LIABILITY AND LIMITATION OF LIABILITY
The consultancy company’s liability for each assignment is limited to a maximum of SEK 1,000,000 per year. If the total fee for an assignment is less than SEK 100,000, the consultancy company’s liability is limited to an amount corresponding at most to the fee for the assignment in question. The consultancy company is not responsible for the client’s liability to third parties due to third-party use of documents or advice from the consultancy company. If the consultancy company interrupts the performance of an assignment or the relationship with the client due to circumstances attributable to the client or due to a legal obligation, the consultancy company shall not be liable for any damage that this may cause.
COMPLAINTS, DEADLINES AND CLAIMS
The consultancy company’s business is based on its clients being satisfied with how the services are performed. If the client is dissatisfied with the way the assignment has been performed or has a complaint in respect of the consultancy company, the client must notify the consultancy company promptly and as soon as possible.
If the client wishes to file a claim against the consultancy company, this must be done as soon as possible after the circumstances on which the claim is based became known to the client and no more than six months after the assignment has ended. However, the claim must be filed no more than one month from when the client became aware of the said circumstances. In the event that complaint deadlines are not observed, the client shall not be entitled to compensation.

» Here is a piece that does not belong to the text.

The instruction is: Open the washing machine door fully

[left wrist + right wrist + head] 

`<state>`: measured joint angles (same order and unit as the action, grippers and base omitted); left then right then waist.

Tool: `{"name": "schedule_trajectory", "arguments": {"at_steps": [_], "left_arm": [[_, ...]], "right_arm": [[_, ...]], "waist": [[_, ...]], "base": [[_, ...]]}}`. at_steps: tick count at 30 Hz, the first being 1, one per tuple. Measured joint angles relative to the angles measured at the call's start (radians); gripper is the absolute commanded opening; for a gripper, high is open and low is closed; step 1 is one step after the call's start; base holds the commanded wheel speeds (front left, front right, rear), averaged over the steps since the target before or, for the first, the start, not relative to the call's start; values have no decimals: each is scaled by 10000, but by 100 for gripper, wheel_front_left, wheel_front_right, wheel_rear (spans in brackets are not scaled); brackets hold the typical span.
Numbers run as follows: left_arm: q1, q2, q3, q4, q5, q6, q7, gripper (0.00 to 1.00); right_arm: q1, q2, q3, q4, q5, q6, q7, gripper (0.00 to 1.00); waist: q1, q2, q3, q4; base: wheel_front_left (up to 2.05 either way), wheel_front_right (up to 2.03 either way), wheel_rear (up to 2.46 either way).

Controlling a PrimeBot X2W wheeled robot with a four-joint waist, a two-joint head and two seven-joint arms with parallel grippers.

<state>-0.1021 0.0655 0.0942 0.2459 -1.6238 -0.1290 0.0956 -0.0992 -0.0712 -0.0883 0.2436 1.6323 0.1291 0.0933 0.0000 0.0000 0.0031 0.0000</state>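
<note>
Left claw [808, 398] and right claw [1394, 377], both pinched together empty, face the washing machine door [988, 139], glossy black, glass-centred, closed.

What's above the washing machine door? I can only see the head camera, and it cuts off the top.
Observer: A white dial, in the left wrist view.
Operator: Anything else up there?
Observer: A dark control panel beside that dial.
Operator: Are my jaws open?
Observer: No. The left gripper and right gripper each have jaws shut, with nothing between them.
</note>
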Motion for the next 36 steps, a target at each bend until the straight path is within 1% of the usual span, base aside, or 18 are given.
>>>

The agreement constitutes the parties’ complete regulation of all issues concerning the agreement and replaces all written or oral agreements, commitments and declarations that preceded them.
Amendments and additions to the agreement must be made in writing and duly signed by the parties in order to be binding.
All communication regarding the agreement must:
(a) be in writing;
(b) be in Swedish or English; and
(c) be delivered by courier or recorded post, or sent by e-mail to the following persons and addresses (or such persons and addresses as the parties have communicated between them from time to time):
The communication shall be deemed be take effect when it has reached the party and shall be deemed to have reached the party:
(a) upon delivery, if delivered by courier;
(b) two business days after submission into the postal system if sent by recorded post; or
(c) when received in legible form (according to a report generated by the sender’s computer registering communication from the recipient’s server, confirming that the e-mail was delivered to the relevant address or as otherwise verified) if sent by e-mail.
DISPUTES AND APPLICABLE LAW
Disputes arising from the assignment and this agreement are to be settled by a general court.